Al Museo d’Arte Sacra di San Giovanni degli Agostiniani di Fivizzano fino a ottobre la “Veduta del Monte Forato” nell’ambito del progetto Uffizi Diffusi
A Fivizzano in alta Toscana arriva, in prestito dalla Galleria di Arte Moderna di Palazzo Pitti, un capolavoro della pittura dell’Ottocento: la Veduta del Monte Forato, del pre-macchiaiolo Andrea Markò.
La mostra si svolge fino al 23 ottobre 2023, nel Museo d’Arte Sacra di San Giovanni degli Agostiniani. Organizzata nell’ambito degli Uffizi Diffusi e curata da Elena Marconi e Claudio Casini, si intitola Alpe di Luni, con un suggestivo riferimento letterario: così infatti Gabriele d’Annunzio chiama le Apuane carraresi, nella sua raccolta di liriche Alcyone.
La Veduta dal Monte Forato di Andrea Markò fu donata nel 1913 alla Galleria d’Arte Moderna di Palazzo Pitti dal pittore anglo-fiorentino Robert William Stranger. Sin dai tempi antichi questa montagna non aveva mancato di attirare l’attenzione.
Lo squarcio del monte non solo incornicia il verde profondo delle colline toscane, ma, a cavallo del solstizio d’estate, per pochissimi giorni, si fa quadro di fenomeni mozzafiato. Osservando dal lato della Versilia il momento dell’alba, si ha l’impressione che il sole, sorgendo dentro il foro e riapparendo poi sopra l’arco, nasca due volte; in maniera complementare, dalla Garfagnana, si può scorgere quello che viene definito un ‘doppio tramonto’.
Proprio per questa caratteristica, oltre a rivestire un forte interesse estetico per gli artisti di tutta Europa, il monte fu inserito anche nell’itinerario della Via Francigena e in quello del Volto Santo.
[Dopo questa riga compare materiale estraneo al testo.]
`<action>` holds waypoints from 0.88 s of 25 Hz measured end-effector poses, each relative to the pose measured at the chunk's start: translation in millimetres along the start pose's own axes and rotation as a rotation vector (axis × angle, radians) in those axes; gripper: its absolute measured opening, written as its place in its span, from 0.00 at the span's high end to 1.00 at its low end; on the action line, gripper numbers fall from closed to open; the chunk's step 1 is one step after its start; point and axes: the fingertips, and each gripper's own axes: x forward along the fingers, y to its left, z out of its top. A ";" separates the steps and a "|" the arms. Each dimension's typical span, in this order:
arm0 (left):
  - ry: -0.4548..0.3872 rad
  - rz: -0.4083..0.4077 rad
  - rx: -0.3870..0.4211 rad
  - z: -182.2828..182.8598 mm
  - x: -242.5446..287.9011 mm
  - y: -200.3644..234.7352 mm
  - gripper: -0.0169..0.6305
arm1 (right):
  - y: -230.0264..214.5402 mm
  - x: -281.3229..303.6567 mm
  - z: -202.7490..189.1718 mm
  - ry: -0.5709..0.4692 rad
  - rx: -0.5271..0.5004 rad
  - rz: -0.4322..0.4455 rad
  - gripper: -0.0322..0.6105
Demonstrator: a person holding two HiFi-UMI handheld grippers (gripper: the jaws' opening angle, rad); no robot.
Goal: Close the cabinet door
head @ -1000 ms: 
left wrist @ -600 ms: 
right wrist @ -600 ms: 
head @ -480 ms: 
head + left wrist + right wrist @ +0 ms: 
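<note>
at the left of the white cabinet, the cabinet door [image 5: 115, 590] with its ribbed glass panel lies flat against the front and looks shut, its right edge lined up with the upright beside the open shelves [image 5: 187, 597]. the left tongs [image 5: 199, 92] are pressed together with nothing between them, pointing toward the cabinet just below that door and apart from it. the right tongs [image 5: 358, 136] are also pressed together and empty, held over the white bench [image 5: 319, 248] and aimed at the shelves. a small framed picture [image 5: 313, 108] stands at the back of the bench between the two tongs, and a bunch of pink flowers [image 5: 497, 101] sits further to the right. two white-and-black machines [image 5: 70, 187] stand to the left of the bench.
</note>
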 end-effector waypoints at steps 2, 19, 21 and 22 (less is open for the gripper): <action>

CENNI BIOGRAFICI SU ANDREA MARKÒ
András, italianizzato in Andrea Markò, giunge a Firenze per raggiungere il padre Carlo, di origine ungherese, che viaggiava per il Grand Tour. I Markò erano una famiglia di pittori: oltre a lui ed al padre dipingeva anche il fratello, Carlo Junior. Nel 1854, insieme a Serafino De Tivoli, i fratelli Markò danno vita alla cosiddetta “Scuola di Staggia”, dal nome della località nel Chianti senese, cenacolo pittorico che presagisce l’esperienza della “macchia”, nella vocazione a dipingere en plein air, sebbene le loro opere siano connotate da una sensibilità ancora intrisa di letteratura romantica, come indicano le ambientazioni medievaleggianti con torri e castelli in rovina.